You can just keep on charging because there is no “credit limit.” One’s conduct (i.e., one’s sin) is immaterial because you’ve believed in Jesus. So, you can live how you please. Such is the result of the downgrade we’ve been discussing over several blogposts-essays. If you are just joining the conversation, then you may wish to back up and start here.
Today, the idea is that you can sleep with your boyfriend or girlfriend so long as you’re “monogamous” because you are “under grace.” Because of “grace,” God overlooks the fact that you’re not married. Not!
In many ways, this understanding characterizes many in today’s church. In today’s church, pretty much anything goes because God’s grace is “greater than all your sin.” That’s pretty much a perversion of that old song and the grace of God.
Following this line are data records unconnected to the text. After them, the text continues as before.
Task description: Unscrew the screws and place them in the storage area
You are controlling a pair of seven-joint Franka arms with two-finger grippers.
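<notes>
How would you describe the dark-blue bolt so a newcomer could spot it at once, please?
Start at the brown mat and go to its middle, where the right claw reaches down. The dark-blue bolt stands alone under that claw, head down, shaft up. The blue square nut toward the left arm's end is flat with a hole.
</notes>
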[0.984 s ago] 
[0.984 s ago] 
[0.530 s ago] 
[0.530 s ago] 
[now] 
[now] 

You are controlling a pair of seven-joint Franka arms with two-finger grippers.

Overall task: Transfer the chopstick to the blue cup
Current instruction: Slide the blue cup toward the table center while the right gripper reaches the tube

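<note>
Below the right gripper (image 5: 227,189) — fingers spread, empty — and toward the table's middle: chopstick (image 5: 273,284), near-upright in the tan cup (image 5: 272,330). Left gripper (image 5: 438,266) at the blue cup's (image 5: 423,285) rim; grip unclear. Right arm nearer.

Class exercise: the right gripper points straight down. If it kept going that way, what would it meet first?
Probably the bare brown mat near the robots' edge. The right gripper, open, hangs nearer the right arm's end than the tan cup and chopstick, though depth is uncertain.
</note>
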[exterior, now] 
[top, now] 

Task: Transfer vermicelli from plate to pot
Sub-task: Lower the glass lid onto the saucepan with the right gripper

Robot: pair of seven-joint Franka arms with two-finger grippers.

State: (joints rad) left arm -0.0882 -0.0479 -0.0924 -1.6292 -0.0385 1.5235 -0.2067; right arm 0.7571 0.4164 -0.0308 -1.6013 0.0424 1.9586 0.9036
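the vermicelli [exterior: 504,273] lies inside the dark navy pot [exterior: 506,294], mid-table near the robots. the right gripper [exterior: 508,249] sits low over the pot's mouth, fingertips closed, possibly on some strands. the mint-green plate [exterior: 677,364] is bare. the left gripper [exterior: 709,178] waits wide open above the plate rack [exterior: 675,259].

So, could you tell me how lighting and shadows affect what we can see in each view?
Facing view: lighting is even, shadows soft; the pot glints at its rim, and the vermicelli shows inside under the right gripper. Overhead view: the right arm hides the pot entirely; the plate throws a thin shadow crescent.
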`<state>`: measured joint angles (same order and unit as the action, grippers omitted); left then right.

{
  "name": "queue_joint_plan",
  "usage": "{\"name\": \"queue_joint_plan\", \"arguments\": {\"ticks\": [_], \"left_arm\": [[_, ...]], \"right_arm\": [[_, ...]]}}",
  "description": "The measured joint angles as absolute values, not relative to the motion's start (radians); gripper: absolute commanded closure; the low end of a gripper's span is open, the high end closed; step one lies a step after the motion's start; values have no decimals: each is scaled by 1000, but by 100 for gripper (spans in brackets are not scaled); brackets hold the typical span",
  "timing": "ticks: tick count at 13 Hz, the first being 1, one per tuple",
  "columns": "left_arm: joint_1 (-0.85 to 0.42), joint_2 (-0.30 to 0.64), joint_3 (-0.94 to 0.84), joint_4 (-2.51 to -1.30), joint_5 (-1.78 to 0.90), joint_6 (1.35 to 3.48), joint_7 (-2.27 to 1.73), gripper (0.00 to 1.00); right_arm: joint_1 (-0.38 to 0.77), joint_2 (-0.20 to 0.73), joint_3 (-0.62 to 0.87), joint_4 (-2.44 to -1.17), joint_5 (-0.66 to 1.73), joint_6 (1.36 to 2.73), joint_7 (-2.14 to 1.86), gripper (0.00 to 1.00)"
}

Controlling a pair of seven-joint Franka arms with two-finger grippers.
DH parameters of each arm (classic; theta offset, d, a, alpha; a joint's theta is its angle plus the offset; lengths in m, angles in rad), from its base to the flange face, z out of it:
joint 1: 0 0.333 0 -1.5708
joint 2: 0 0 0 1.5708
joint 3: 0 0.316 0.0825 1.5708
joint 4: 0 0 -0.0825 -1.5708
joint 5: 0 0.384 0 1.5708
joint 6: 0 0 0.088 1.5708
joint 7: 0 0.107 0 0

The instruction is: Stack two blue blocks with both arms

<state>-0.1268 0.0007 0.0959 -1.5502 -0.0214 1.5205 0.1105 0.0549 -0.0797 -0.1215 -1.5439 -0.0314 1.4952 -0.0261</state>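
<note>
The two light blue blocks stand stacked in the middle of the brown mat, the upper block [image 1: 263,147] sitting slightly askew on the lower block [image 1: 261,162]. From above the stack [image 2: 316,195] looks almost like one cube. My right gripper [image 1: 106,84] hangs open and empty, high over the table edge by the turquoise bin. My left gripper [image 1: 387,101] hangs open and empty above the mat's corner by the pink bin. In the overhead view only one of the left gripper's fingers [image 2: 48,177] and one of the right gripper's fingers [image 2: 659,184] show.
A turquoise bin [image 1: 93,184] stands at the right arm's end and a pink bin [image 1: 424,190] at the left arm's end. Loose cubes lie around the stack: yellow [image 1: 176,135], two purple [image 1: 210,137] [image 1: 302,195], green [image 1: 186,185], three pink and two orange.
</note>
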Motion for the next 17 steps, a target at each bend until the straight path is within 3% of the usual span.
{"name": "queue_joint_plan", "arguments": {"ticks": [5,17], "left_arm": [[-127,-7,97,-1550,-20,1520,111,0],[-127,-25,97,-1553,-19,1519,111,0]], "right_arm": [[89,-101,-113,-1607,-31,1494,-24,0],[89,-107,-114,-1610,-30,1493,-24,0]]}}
I’ve been watching the documentary on the collapse of Hillsong Church (worldwide) and the destabilization of its denomination in Australia and New Zealand (Hillsong is an Assemblies of God Church). While the documentary is a soft hit-piece on Christianity, one of the most striking and undeniable features of the documentary—aside from the immorality of Hillsong’s leadership from day one—was its leadership’s brazen blindness to its own sinful logic.
When a married man (i.e., pastor) groped a young woman and she complained and asked for help. Hillsong’s founder explained that this was a stupid mistake. In his words, a young married man who was a little too drunk did something dumb. And so the young man was not fired. The victim of this young man’s sexual abuse was shamed as if it were her fault. She sought help. She was punished while the young married man was promoted. In their words, this man was shown grace instead of the door. Instead, Hillsong blamed the victim!
Blatant injustices aside, let’s return to Hillsong’s logic. A ‘young married man’ who was “a little too drunk” “did something dumb.” What does “a little too drunk” mean? Biblically speaking, is there an acceptable level of drunkenness (cf Ephesians 5:18)? What about the qualifications for pastors in 1 Timothy 3? And then there’s the “a young married man...” terminology. What does that mean? Would it have been acceptable if he was a “young single man?” Are a man’s unwanted advances (of any kind) ever acceptable foisted upon a woman? What does “dumb” or “stupid” mean in a case like this? What does “mistake” mean? And what about his adultery? And grace? What is grace?
If you don’t understand grace, then you don’t understand sin. If you don’t understand sin, then you can’t understand grace. The calls into question one’s understanding of the gospel itself.
When you cheapen grace, you cheapen Christ’s agonies on the cross for your sin. If you want to understand the downgrade’s version of grace look no further than 1 Corinthians 5: 1-8, which begins with “It is actually reported that there is sexual immorality among you, and of a kind that is not tolerated even among pagans...” Paul confronts an early version of “cheap grace” head-on. And, yes, there are pagans that behave with greater moral sensibility than some Christians. The Hillsong documentary cogently illustrates this.
Grace, as the old acrostic goes, is “God’s Riches At Christ’s Expense.” The sinner receives grace when she turns from her sin in repentance and faith and surrenders her will to Christ. After this begins the long march home to one’s heavenly home involving spiritual growth (progressive sanctification). The saved sinner struggles and strives for personal holiness according to the word of God. As it says in Ephesians 4 and Colossians 3, this involves putting off the old and putting on the new. And when you fail, God shows mercy (grace) because Christ’s righteousness has been imputed to your account as you struggle and strive to please God.
Grace is not a license to sin. God is not your daddy who has given you a credit card that gives you a license to sin. For those who live like grace is a license to sin, you do well to dwell over the words of Christ in Matthew 7:21-23:
Matt. 7:21-3 “Not everyone who says to me, ‘Lord, Lord,’ will enter the kingdom of heaven, but the one who does the will of my Father who is in heaven. 22 On that day many will say to me, ‘Lord, Lord, did we not prophesy in your name, and cast out demons in your name, and do many mighty works in your name?’ 23 And then will I declare to them, ‘I never knew you; depart from me, you workers of lawlessness.’
Don’t cheapen the grace of God. Don’t be among the many who cheapen the grace of God on judgment day. Don’t presume upon the grace of God—it indicates a misunderstanding of the Gospel. And as Jesus points out in the passage above, that is something you cannot afford.